Giyani - A team of health professionals will be dispatched to Limpopo schools with high pregnancy rates.
Recent media reports about the high pregnancy rate at Mavalani High School outside Giyani, where 57 girls are pregnant, forced the department to intervene, said provincial Health and Social Development spokesperson, Cecil Motsepe, on Tuesday.
"We aim to seriously implement intervention measures at this particular school and many others throughout the province starting next Monday," Motsepe said.
He said nurses, social workers and psychologists will be sent to schools from Monday to provide the department with a "better picture of what is happening."
Motsepe said the department would also work closely with police as some pregnant pupils were minors.
He said the intervention measures would include implementing the School Health Nurses Programme, which will deploy nurses to provide services at schools on a full-time basis after undergoing special training.
The nurses will support teachers with curriculum-related school health activities and also provide health-related information to pupils.
Motsepe said the Peer Education Programme had also trained 60 school leavers to educate pupils about health and sex-related services offered by clinics.
The Youth Friendly Services Programme had also been implemented at 255 of the province's 416 clinics, where nurses are encouraged to be friendly and not judgemental when dealing with young people visiting clinics.
Meanwhile, 18 pupils from Mavalani High School appeared in the Giyani magistrate's court on Monday on charges of public violence after a riot broke out on Friday.
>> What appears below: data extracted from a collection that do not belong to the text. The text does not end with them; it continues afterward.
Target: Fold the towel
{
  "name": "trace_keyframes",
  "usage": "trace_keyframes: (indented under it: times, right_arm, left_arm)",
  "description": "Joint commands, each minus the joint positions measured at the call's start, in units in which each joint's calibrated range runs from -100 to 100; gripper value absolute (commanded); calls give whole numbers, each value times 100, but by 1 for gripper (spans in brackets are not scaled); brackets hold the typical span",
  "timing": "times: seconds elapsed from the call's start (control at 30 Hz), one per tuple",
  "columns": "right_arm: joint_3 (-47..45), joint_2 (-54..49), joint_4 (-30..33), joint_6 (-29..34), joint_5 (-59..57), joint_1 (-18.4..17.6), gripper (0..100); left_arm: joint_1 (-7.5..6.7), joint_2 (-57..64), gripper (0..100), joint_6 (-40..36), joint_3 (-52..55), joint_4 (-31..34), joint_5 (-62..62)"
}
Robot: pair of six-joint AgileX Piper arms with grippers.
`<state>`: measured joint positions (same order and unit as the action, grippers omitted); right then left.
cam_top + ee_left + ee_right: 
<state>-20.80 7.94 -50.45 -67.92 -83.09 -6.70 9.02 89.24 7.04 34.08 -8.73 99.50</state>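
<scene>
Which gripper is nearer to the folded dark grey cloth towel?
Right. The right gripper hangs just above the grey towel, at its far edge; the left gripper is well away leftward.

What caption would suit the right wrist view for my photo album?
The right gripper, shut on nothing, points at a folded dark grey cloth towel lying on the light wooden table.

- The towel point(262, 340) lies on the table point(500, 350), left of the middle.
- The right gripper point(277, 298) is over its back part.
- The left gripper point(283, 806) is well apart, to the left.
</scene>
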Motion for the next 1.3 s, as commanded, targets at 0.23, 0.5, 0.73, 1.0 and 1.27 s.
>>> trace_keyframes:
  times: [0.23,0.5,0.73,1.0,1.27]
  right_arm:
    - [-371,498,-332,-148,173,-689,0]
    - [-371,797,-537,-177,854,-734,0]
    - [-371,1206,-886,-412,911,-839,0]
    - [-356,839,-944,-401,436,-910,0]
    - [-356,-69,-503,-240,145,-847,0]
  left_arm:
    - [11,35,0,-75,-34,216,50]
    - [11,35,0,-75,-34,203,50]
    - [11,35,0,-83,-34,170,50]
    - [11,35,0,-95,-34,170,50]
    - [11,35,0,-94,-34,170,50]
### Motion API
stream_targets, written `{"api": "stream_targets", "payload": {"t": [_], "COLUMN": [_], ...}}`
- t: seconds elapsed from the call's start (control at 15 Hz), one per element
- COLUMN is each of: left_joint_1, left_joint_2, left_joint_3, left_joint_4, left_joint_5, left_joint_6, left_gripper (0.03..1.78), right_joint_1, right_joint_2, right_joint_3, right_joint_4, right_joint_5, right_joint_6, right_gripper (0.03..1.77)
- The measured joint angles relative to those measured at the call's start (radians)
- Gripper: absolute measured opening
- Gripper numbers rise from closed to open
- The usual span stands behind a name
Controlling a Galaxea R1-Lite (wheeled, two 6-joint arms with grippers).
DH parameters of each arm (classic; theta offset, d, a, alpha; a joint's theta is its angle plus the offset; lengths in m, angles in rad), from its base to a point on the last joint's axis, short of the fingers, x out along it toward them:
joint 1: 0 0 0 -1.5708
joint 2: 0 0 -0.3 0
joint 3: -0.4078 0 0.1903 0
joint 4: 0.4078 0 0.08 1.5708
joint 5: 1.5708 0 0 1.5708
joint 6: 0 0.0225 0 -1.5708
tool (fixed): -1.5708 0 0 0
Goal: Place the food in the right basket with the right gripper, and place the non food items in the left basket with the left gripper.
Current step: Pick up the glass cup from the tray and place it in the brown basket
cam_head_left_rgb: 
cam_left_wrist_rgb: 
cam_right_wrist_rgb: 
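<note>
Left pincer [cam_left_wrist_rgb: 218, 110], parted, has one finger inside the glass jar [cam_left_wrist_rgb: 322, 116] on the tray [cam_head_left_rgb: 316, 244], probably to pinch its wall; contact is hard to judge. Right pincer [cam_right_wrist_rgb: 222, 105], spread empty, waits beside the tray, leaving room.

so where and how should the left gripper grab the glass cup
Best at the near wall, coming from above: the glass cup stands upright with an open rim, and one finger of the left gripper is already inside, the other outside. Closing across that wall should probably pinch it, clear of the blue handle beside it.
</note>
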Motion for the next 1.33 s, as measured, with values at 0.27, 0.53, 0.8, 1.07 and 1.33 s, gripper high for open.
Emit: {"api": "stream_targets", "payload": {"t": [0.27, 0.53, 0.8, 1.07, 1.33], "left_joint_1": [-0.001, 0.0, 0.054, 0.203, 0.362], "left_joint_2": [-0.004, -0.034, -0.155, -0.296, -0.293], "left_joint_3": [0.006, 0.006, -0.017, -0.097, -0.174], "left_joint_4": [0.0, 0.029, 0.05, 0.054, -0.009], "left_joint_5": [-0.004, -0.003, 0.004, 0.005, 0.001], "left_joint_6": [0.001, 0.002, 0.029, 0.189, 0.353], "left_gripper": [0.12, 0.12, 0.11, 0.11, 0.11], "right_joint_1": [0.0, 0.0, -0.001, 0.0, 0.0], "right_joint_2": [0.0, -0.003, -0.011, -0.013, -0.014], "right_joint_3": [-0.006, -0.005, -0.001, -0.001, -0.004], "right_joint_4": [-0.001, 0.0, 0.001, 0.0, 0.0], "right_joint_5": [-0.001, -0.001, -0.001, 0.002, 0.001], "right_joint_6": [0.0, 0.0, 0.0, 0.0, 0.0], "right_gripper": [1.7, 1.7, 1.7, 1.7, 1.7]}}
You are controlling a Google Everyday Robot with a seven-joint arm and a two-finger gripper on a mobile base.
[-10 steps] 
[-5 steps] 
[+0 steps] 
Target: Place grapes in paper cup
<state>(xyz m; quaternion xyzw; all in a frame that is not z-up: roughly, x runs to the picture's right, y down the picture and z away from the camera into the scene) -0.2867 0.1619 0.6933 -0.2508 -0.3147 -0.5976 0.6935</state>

Pupils were protesting against the media publicity surrounding the school's pregnancy rate.
Limpopo police spokesperson, Colonel Ronel Otto, said police were called in after pupils damaged a teacher's car and broke windows at the school.
"Since most of the accused are minors, they were released into the care of their parents and to also give police enough time to investigate," said Otto.
The pupils are expected back in court on 18 February. They have not been asked to plead.